## What to do
Some of the lines below need repeating. Reproduce exactly those between the lines holding "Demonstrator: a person" and "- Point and", inclusive.

## Supplied data
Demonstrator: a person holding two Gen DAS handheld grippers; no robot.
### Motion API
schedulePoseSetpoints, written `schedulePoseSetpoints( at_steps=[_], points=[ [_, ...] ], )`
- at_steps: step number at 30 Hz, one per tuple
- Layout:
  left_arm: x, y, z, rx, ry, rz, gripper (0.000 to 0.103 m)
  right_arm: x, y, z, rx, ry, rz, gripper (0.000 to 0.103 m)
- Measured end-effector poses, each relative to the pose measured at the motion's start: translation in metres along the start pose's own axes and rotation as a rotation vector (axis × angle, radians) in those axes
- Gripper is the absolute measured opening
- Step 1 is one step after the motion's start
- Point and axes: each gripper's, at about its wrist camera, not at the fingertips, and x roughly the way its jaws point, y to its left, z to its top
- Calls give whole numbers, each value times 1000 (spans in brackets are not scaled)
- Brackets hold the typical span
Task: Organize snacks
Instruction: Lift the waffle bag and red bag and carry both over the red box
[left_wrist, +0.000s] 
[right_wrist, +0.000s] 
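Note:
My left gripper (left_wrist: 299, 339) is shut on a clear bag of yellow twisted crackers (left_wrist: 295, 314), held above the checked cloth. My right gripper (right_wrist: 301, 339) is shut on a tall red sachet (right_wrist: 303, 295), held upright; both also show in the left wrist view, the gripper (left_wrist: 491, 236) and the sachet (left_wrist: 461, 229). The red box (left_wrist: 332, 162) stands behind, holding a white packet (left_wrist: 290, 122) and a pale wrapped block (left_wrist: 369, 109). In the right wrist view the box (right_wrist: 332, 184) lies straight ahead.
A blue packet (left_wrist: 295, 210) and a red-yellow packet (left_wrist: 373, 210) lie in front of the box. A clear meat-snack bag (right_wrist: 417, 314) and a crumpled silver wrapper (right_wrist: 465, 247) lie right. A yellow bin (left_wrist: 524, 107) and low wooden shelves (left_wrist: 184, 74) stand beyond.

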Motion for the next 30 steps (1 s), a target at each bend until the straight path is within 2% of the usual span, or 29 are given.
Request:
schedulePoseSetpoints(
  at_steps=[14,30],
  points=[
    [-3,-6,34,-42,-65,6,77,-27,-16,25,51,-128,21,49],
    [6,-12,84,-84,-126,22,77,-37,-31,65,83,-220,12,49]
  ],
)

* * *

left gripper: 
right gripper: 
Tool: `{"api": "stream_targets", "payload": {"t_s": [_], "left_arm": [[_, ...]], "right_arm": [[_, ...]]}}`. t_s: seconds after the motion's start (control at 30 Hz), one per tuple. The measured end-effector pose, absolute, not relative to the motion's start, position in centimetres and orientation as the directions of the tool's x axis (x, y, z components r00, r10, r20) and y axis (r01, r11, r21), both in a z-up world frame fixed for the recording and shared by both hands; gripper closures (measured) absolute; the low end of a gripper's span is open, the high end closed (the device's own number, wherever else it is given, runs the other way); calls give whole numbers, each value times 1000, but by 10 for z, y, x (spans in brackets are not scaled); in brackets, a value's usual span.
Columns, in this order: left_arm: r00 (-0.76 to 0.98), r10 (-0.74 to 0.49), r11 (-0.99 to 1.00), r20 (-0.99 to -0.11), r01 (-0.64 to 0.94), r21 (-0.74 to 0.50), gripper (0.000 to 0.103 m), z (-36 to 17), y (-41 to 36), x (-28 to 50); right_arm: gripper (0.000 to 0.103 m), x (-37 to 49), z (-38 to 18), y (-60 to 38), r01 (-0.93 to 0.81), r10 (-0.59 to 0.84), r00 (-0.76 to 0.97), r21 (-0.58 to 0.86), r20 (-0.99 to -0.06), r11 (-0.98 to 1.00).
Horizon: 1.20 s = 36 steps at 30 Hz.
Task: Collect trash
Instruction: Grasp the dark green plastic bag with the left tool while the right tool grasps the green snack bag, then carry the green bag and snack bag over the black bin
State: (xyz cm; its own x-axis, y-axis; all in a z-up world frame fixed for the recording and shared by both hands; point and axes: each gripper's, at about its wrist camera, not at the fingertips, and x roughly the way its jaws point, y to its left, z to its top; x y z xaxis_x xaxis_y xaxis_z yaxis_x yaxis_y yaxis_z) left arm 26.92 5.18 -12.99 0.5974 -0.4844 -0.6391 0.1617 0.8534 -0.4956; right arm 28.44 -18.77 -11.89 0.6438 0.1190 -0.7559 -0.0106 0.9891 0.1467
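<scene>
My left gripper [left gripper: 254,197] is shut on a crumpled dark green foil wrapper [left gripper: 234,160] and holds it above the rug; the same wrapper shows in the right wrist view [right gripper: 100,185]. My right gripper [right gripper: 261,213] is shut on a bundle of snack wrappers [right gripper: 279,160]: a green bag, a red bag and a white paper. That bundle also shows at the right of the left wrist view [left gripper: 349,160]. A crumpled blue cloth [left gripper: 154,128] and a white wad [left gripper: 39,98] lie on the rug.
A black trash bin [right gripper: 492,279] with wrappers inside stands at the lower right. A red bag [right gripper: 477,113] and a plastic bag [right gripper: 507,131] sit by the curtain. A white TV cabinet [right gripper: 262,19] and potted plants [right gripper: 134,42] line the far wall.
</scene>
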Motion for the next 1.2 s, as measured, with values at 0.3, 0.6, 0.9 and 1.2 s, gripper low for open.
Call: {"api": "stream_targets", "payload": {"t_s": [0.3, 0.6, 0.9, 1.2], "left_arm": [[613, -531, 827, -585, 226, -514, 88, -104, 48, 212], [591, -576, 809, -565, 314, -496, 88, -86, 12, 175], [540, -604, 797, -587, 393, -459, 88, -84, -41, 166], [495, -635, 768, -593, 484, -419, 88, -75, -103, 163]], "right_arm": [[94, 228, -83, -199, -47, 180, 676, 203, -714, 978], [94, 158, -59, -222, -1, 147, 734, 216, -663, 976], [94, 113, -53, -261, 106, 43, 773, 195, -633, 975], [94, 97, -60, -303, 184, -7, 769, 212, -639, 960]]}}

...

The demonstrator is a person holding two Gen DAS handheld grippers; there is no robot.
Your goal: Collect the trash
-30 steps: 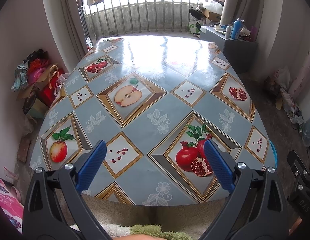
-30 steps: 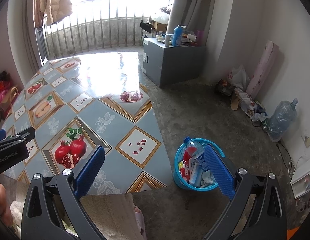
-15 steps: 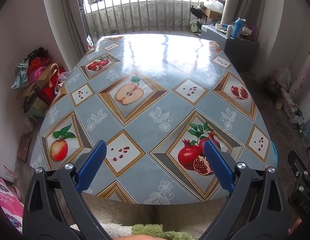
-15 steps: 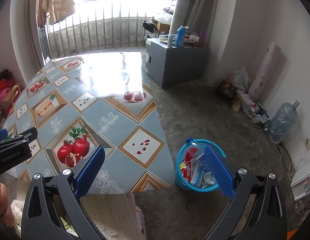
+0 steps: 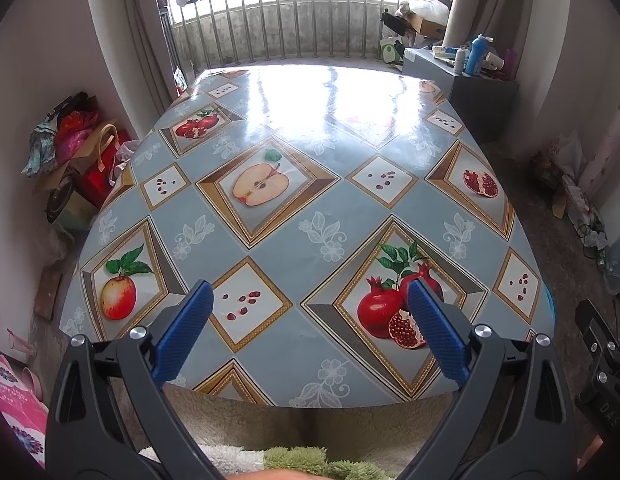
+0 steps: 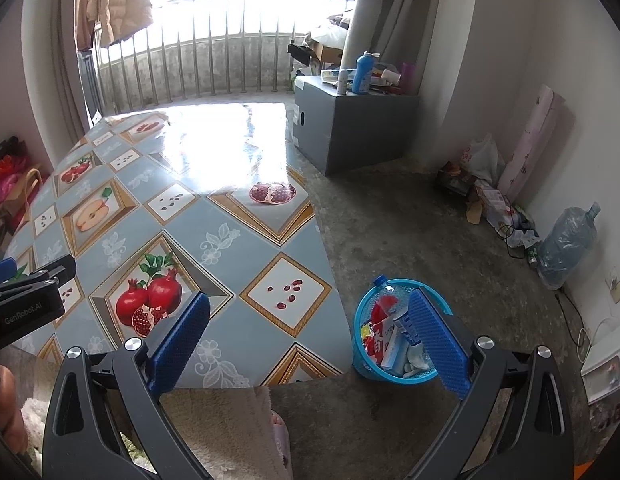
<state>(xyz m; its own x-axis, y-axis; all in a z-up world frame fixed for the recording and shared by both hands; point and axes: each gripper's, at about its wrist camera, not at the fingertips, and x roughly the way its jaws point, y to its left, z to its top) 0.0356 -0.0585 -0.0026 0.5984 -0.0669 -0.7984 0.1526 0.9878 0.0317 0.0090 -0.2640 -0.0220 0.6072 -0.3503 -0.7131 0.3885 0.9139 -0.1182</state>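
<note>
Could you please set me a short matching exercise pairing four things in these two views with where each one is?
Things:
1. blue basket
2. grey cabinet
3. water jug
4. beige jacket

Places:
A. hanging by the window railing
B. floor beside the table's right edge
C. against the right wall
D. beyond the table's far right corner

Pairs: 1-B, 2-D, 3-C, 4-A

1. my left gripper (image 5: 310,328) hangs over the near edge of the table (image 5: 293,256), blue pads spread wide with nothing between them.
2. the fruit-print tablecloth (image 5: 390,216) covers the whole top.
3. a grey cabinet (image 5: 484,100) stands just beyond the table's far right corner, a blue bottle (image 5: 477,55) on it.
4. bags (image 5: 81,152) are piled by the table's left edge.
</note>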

## Exercise solution
Demonstrator: a person holding two Gen DAS handheld grippers; no robot.
### Motion API
schedulePoseSetpoints, written `schedulePoseSetpoints( at_steps=[_], points=[ [_, ...] ], )`
- at_steps: step number at 30 Hz, one per tuple
- Layout:
  left_arm: x, y, z, rx, ry, rz, gripper (0.000 to 0.103 m)
  right_arm: x, y, z, rx, ry, rz, gripper (0.000 to 0.103 m)
- Measured end-effector poses, each relative to the pose measured at the motion's start: translation in metres along the start pose's own axes and rotation as a rotation vector (axis × angle, radians) in those axes
- Gripper is the absolute measured opening
- Step 1 is one step after the motion's start
- Point and axes: each gripper's, at about its wrist camera, not at the fingertips, and x roughly the way its jaws point, y to its left, z to its top

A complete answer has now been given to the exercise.